◆ Assignment:
Reproduce the lines below exactly. Skip images.

◆ Data below:
● ● ● ● ● ● ●

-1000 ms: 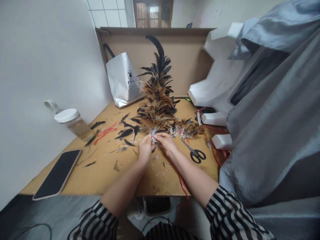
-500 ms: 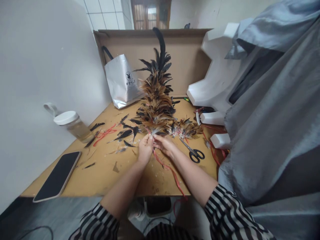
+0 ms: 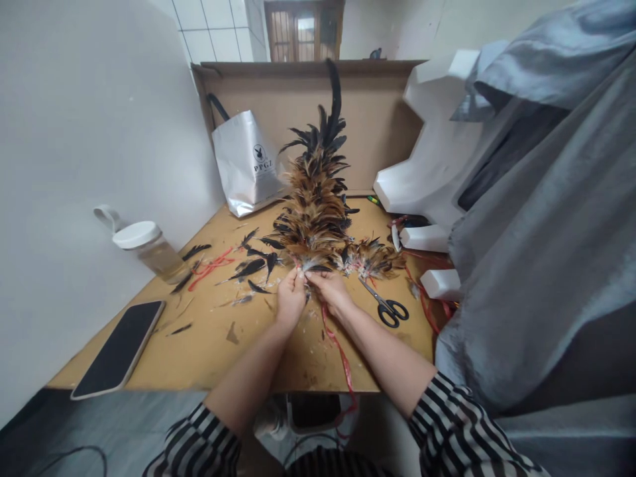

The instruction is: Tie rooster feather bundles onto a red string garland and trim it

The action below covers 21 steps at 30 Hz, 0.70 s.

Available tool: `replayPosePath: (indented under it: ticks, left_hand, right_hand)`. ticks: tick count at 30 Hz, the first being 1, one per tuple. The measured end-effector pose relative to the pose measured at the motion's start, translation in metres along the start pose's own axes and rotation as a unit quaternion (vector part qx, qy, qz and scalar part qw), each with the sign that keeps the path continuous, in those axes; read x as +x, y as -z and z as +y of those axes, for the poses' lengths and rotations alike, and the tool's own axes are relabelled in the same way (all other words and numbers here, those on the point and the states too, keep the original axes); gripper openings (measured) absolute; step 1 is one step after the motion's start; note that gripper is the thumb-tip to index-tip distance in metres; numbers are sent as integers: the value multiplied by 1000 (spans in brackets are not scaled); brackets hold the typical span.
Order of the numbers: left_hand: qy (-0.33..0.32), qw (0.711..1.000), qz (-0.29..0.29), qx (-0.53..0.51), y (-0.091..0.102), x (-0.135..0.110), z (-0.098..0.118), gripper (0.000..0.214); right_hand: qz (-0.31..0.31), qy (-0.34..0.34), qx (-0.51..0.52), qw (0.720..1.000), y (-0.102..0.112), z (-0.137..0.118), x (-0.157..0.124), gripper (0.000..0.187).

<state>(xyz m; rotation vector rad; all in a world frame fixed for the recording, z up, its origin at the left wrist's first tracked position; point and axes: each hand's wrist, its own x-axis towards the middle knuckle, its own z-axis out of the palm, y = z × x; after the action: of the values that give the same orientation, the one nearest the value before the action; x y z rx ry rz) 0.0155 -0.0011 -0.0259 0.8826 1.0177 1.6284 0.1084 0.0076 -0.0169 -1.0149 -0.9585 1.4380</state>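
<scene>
A tall feather duster point(image 3: 318, 205), brown with black plumes at its far end, lies on the table before me. My left hand point(image 3: 291, 297) pinches its near end, where the pale quills come together. Close beside it, my right hand point(image 3: 330, 290) has thumb and fingers closed at the base of the feathers. From under my right hand a red plastic ribbon point(image 3: 342, 354) trails over the table's front edge. Between the fingertips the exact grip is too small to make out.
Right of my hands lie black scissors point(image 3: 385, 305) and a pile of brown feathers point(image 3: 375, 257). Loose black feathers point(image 3: 251, 268) and red ribbon scraps point(image 3: 213, 266) are scattered left. A phone point(image 3: 119, 348), a lidded cup point(image 3: 154, 252) and a silver bag point(image 3: 246, 165) stand or lie further left.
The duster's far end has swung a little to the right. The red ribbon has shifted right and now leaves from under my right hand. Both hands stay at the quills.
</scene>
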Motion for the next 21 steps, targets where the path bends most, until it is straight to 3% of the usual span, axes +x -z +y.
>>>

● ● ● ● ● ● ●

◆ Task solution:
-1000 ms: 
-500 ms: 
+0 ms: 

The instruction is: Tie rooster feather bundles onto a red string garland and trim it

The action below covers 21 steps at 30 Hz, 0.70 s.

Available tool: `replayPosePath: (indented under it: ticks, left_hand, right_hand)`. ticks: tick count at 30 Hz, the first being 1, one per tuple. The measured end-effector pose relative to the pose measured at the motion's start, translation in metres along the start pose's own axes and rotation as a unit quaternion (vector part qx, qy, qz and scalar part qw), each with the sign that keeps the path continuous, in those axes; read x as +x, y as -z and z as +y of those axes, for the poses' lengths and rotations alike, and the tool's own axes are relabelled in the same way (all other words and numbers here, those on the point and the states too, keep the original axes); gripper openings (measured) absolute; step 1 is one step after the motion's start; note that gripper is the thumb-tip to index-tip distance in metres; numbers are sent as integers: the value multiplied by 1000 (spans in brackets are not scaled); brackets hold the typical span.
Order of the numbers: left_hand: qy (-0.33..0.32), qw (0.711..1.000), qz (-0.29..0.29), qx (-0.53..0.51), y (-0.091..0.102), x (-0.135..0.110), z (-0.098..0.118), gripper (0.000..0.214); right_hand: qz (-0.31..0.31), qy (-0.34..0.34), qx (-0.51..0.52), qw (0.720..1.000), y (-0.102..0.112), z (-0.137..0.118), x (-0.157..0.124), gripper (0.000..0.187).

<state>(xyz m; rotation vector rad; all in a world frame fixed for the recording, z up, its origin at the left wrist's first tracked position; point and axes: each hand's wrist, its own x-axis towards the middle knuckle, its own z-axis out of the palm, y = z × x; after the action: of the values that give the same orientation, the one nearest the value before the action; x y z rx ry rz) 0.0155 -0.0011 -0.0259 0.8826 1.0177 1.6284 0.1084 0.0076 -0.0169 -1.0149 -0.9585 1.4380</state>
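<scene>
A tall feather duster point(image 3: 318, 205), brown with black plumes at its far end, lies on the table before me. My left hand point(image 3: 291, 297) pinches its near end, where the pale quills come together. Close beside it, my right hand point(image 3: 330, 290) has thumb and fingers closed at the base of the feathers. From under my right hand a red plastic ribbon point(image 3: 342, 354) trails over the table's front edge. Between the fingertips the exact grip is too small to make out.
Right of my hands lie black scissors point(image 3: 385, 305) and a pile of brown feathers point(image 3: 375, 257). Loose black feathers point(image 3: 251, 268) and red ribbon scraps point(image 3: 213, 266) are scattered left. A phone point(image 3: 119, 348), a lidded cup point(image 3: 154, 252) and a silver bag point(image 3: 246, 165) stand or lie further left.
The duster's far end has swung a little to the right. The red ribbon has shifted right and now leaves from under my right hand. Both hands stay at the quills.
</scene>
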Motion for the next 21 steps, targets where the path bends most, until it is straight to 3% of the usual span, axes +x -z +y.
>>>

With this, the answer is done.